We know that feeling stigmatized – shamed, if you will – may reduce the willingness of those with substance use disorders (SUDs) to seek treatment. We also know that stigmatizing (shaming) language may negatively influence health care providers’ perceptions of people with SUDs, thereby negatively impacting care (pmc).

We KNOW this. So our response, far too often, is to not speak clearly about “substance use disorders.” Just that label alone shows that we – professionals, society – are using weasel words. We’ve gone so far as to say that a person who has a substance use disorder, as defined in the Diagnostic Statistical Manual 5-TR, can have one that is “mild,” “moderate,” or “severe.” We say that we believe that addiction…or a “severe substance use disorder,” if you must…is a disease, but do we ever diagnosis other diseases as “mild,” “moderate,” or “severe”? Have you ever heard that a person was diagnosed with a severe insulin disorder? No; that’s diabetes. A mild skin disorder that results in cancer? No; that’s skin cancer. What about a moderate heart disorder? Also no; that’s cardiovascular disease.

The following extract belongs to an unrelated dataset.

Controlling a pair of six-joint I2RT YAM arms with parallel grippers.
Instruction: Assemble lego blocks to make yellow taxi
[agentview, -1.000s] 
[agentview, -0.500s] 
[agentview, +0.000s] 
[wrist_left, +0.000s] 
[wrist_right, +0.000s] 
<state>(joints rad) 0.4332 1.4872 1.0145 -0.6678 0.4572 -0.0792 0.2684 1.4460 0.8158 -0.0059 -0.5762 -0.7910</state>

So we SAY that we believe that addiction is a disease, but we don’t even diagnose the disease of addiction. Rather, we call it a “substance use disorder,” and, to add insult to injury, we go so far as to silo the substances. Addiction is addiction, but a “substance use disorder” can be due to alcohol, cocaine, stimulants…as if cocaine isn’t a stimulant…and so on.

A person newly diagnosed doesn’t usually accept having a chronic, progressive, lethal disease because “substance use disorder” is weaselly. It means nothing to most people. But saying that a person has “addiction” could be scary for that person. Yeah, it could. You know what else is scary? Dying from a disease that no one wants to tell you that you have.

Stigmatizing and shame can be toxic, but shame can serve a purpose, too. Individuals can use shame “to prevent us from damaging our social relationships, or to motivate us to repair them,” as Daniel Sznycer of the Center for Evolutionary Psychology said in 2016 (theweek). Let’s follow that through: if I feel shameful about a disease that I have, which has both genetic and behavioral components, might I not use that shame to motivate myself to recover?

On the other hand, Brené Brown, whom I love, says, “I believe that guilt is adaptive and helpful — it’s holding something we’ve done or failed to do up against our values and feeling psychological discomfort. I define shame as the intensely painful feeling or experience of believing that we are flawed and therefore unworthy of love and belonging — something we’ve experienced, done, or failed to do makes us unworthy of connection” (brenebrown).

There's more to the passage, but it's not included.